On 12/11/13, 12:10 PM, Steve Grubb wrote:
On Wednesday, December 11, 2013 04:55:39 PM Robert Sanders wrote:
>Morning again,
> While working a bit more on the sysctl issue with net.ipv4.ip_forward and
>net.ipv4.conf.all.accept_redirects found another interesting tidbit. My
>boxes are stock installs, which includes the libvirtd service as an enabled
>service. I noticed that my /etc/sysctl.conf file explicitly had
>'net.ipv4.ip_forward = 0', but the output of 'sysctl net.ipv4.ip_forward'
>shows a running value of '1'. This makes sense, as libvirtd I believe
>needs to be able to forward packets potentially between any virtual NICs on
>the system. My question - is there a STIG that requires this service to be
>disabled or not installed. If not, then RHEL-06-000082 will never be
>satisfied.

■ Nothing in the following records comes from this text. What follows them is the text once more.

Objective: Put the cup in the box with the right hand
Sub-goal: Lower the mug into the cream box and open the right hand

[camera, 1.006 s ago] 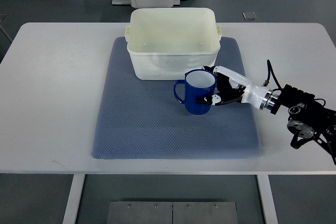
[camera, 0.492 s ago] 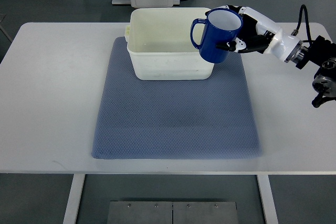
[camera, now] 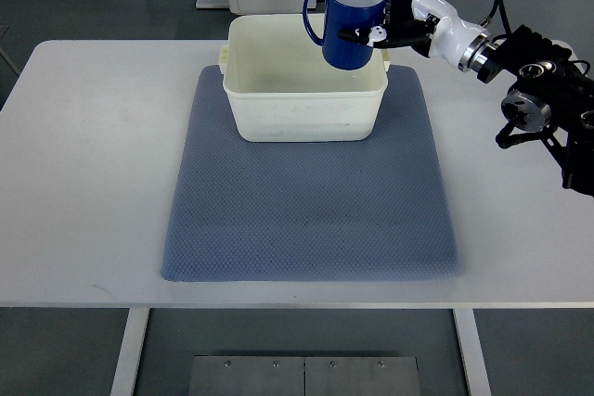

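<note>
Right robot hand (camera: 390, 25) comes in from the right edge, fingers wrapped around the body of the blue cup (camera: 348, 18) and clamped on it from the side away from the handle. Cup is in the air, upright, mouth up, handle pointing left. It sits over the far right part of the white box (camera: 304, 81), overlapping the back rim in this view; how high it clears the rim I can't tell from a top-down shot.

Side grip makes sense: leaves the cup bottom free so it can be set down flat, and keeps the fingers off the handle.

Box sits on the far half of the blue mat (camera: 311, 187), mat on the white worktop (camera: 83, 164). Box interior looks empty, so there's room anywhere inside.

Judgement: carry phase about done, lowering not yet started. Next move likely needs a small shift toward box centre so the fingers and wrist clear the right wall, then straight down and release. Risk: knuckles catching the rim.

Left arm not visible.
</note>
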You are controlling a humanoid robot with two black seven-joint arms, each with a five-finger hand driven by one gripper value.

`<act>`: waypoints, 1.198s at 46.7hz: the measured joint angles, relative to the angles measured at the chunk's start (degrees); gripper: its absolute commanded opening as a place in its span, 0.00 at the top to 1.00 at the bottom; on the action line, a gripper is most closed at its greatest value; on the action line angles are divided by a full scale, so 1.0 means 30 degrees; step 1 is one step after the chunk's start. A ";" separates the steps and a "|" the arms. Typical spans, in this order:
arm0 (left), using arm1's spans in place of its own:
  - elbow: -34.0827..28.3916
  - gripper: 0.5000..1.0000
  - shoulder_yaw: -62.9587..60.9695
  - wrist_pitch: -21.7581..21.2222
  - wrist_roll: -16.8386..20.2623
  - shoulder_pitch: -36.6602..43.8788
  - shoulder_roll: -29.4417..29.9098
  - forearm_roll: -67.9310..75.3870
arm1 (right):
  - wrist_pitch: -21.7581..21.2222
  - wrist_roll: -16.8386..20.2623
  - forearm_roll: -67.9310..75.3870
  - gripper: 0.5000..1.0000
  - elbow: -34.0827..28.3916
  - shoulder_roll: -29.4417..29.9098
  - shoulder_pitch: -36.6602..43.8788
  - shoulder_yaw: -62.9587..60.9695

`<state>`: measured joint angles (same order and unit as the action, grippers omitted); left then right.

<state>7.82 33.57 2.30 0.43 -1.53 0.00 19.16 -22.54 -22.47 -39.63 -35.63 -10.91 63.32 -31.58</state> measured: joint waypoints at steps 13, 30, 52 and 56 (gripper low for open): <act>0.0000 0.00 0.0000 0.0000 0.0000 0.0005 0.0000 -0.0001 | 0.2041 0.0532 -0.0027 1.00 0.2402 0.2064 0.0372 0.0299; 0.0001 0.00 0.0001 -0.0001 0.0003 -0.0002 0.0000 -0.0002 | 0.4092 0.0579 0.0143 1.00 0.2944 0.2817 -0.0198 0.1178; 0.0001 0.00 0.0001 -0.0007 0.0003 0.0005 0.0000 -0.0013 | 0.4845 0.0554 0.0516 1.00 0.2902 0.2820 -0.0710 0.1977; 0.0001 0.00 0.0000 -0.0007 0.0001 0.0007 0.0000 -0.0012 | 0.4846 0.0481 0.0641 1.00 0.2861 0.2819 -0.0632 0.1959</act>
<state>7.82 33.57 2.28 0.44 -1.51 0.00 19.13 -8.00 -21.02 -37.71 -27.05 -2.46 61.42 -25.70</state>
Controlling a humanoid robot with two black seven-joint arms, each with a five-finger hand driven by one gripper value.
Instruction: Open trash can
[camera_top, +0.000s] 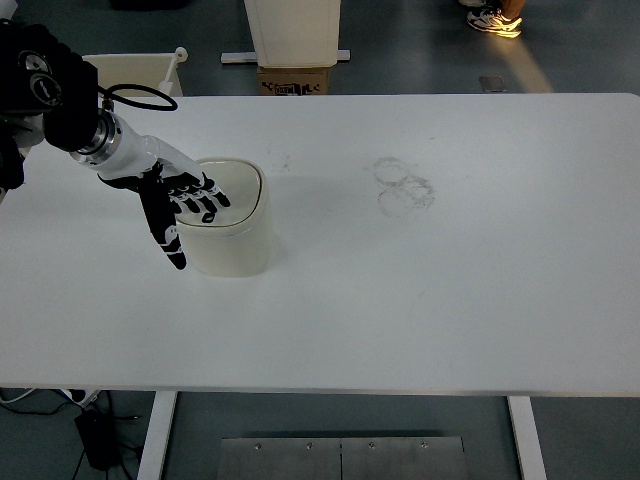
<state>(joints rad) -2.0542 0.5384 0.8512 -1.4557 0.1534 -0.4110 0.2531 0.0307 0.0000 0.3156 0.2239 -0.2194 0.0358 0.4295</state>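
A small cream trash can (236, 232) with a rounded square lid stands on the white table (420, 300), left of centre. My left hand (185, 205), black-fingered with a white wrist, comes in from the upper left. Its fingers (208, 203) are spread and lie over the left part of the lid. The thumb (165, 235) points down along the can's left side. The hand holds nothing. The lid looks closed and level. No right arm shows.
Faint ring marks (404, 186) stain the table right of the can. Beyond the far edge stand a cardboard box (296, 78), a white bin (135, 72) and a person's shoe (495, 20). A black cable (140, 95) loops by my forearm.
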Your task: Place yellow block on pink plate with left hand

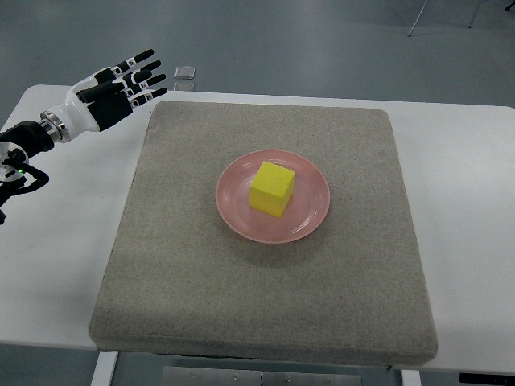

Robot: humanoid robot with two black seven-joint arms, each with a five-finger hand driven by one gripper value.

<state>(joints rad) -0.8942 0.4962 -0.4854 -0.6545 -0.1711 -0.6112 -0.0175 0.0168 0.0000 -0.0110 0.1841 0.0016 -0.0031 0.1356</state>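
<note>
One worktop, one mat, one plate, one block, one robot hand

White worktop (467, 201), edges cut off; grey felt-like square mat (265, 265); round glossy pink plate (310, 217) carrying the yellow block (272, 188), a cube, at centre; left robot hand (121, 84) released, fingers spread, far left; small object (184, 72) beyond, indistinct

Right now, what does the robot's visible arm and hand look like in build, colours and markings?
Only the left hand shows, entering from the left edge. It has a white shell over the palm and back, with black, jointed fingers carrying small white patches or labels. A silver metal ring forms the wrist, behind it a black forearm with dark cabling and a small green light.
</note>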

Bear in mind, I'm still working from the published RHEL6 STIG,
>not the SSG document at this time.
In my opinion, there should be a STIG specifically for virtualization. For
example, you absolutely_must_ have the clean traffic ebtables rules loaded or
you have potential for all kinds of mischief.
-Steve
https://www.berrange.com/posts/2011/10/03/guest-mac-spoofing-denial-of-service-and-preventing-it-with-libvirt-and-kvm/
RHEL6 STIG is meant as a Server, not hypervisor. Feedback as the RHEL6
content is applied to a hypervisor would be most welcome; at some point
we'll make a stig-rhel6-kvm.
IIRC, DISA FSO was socializing a "Virtualizer SRG" a few months back. I
can't seem to find a copy via google, but recall conversations of having
RHEL6+KVM, RHEV-H, and OpenStack Nova follow those requirements.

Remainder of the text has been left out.